Material for the task:

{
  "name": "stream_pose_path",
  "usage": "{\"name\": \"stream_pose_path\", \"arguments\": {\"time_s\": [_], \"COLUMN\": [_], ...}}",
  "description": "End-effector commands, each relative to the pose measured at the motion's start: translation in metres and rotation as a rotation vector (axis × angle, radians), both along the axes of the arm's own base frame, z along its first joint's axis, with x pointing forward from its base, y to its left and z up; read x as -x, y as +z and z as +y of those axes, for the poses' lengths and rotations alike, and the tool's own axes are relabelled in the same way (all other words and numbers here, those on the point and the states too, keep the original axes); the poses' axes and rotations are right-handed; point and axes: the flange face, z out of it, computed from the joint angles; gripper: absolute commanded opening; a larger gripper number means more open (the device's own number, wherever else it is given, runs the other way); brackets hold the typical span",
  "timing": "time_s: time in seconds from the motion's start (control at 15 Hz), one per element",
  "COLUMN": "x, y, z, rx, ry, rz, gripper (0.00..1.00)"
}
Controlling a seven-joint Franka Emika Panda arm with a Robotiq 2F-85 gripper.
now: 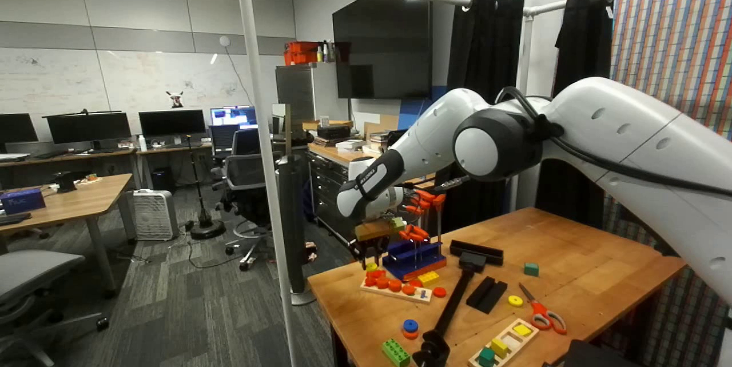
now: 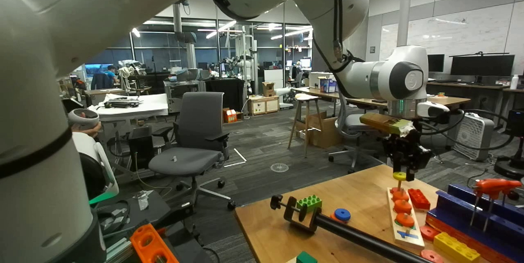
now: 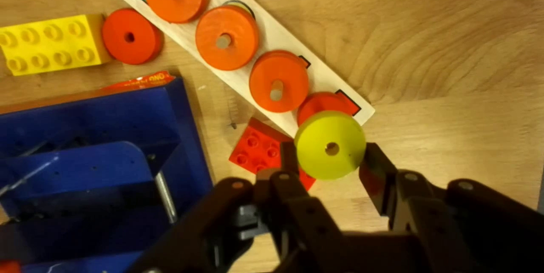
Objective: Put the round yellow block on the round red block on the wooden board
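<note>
Pinched between the two fingertips of my gripper (image 3: 331,154) is the round yellow block (image 3: 323,162), flat, with its hole facing the camera in the wrist view. Beneath it, partly covered, the round red block (image 3: 321,102) lies at the end of the wooden board (image 3: 327,81). An exterior view has the yellow block (image 2: 400,176) level above the board's end peg (image 2: 399,185), whose top meets its underside; whether the peg enters the hole I cannot tell. More orange-red round blocks (image 3: 227,54) sit on the board's other pegs.
A red toy brick (image 3: 255,147) lies close beside the board, under a finger. Nearby are a blue tool rack (image 3: 178,107), a yellow brick (image 3: 51,43) and a loose red disc (image 3: 129,45). A black clamp bar (image 1: 454,304) crosses the table; scissors (image 1: 543,315) lie farther off.
</note>
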Motion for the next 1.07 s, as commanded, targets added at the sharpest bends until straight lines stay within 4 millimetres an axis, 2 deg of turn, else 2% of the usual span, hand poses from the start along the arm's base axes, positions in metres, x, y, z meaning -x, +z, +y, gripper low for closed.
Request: {"name": "stream_pose_path", "arguments": {"time_s": [0.0,1.0], "x": [-0.0061,-0.0141], "y": [-0.0056,-0.0084], "z": [-0.0058,-0.0043], "rx": [-0.019,-0.028], "ry": [0.012,0.029], "rz": [0.007,0.020], "gripper": [0.21,0.21]}}
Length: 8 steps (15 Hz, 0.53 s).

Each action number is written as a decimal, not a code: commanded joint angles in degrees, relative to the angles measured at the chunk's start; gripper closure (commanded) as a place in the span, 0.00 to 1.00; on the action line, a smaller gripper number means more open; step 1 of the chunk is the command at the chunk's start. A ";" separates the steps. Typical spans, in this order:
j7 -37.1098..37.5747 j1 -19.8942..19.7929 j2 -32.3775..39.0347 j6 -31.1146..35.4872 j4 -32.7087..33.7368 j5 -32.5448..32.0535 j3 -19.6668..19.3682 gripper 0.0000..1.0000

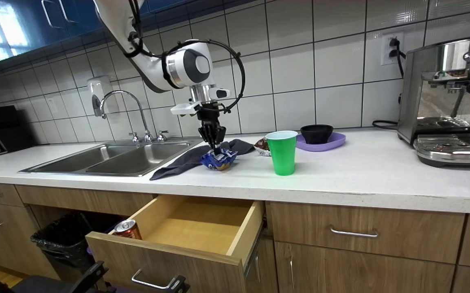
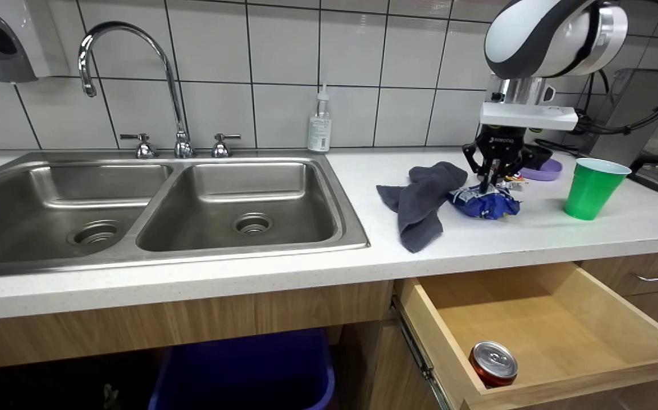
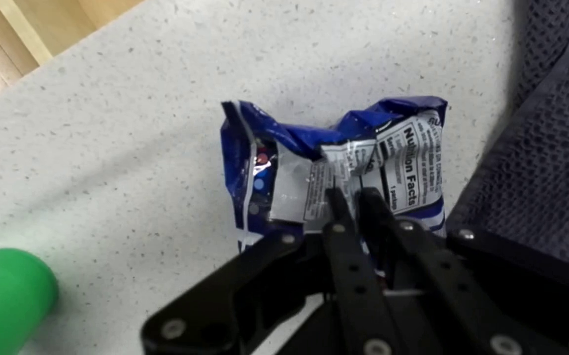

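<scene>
Kitchen counter (image 1: 361,175), white speckly top, tiled wall (image 1: 336,65) behind it.
Sink (image 2: 350,228) on the left, dark cloth (image 2: 423,202), then the gripper (image 3: 353,199), jaws clamped on a fold of blue snack packet (image 1: 219,161), pretty much midway between front and back edges; green cup (image 1: 283,154) next, espresso machine (image 1: 446,101) farther right.

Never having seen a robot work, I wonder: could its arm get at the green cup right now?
Probably not yet: its hand seems to be pinching the blue packet. Once freed, likely yes; the green cup stands upright nearby, with no obstacle seen between.
</scene>
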 commanded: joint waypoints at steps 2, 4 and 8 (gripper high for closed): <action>-2.18 0.06 -0.08 -2.14 1.23 1.29 -0.42 1.00; -2.29 0.03 -0.59 -2.01 0.77 1.32 -0.42 1.00; -3.43 -0.28 -2.94 -1.82 -1.07 2.21 -0.06 1.00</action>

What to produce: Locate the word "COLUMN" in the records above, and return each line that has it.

Output below:
  "usage": "{\"name\": \"stream_pose_path\", \"arguments\": {\"time_s\": [_], \"COLUMN\": [_], ...}}",
  "COLUMN": "x, y, z, rx, ry, rz, gripper (0.00..1.00)"

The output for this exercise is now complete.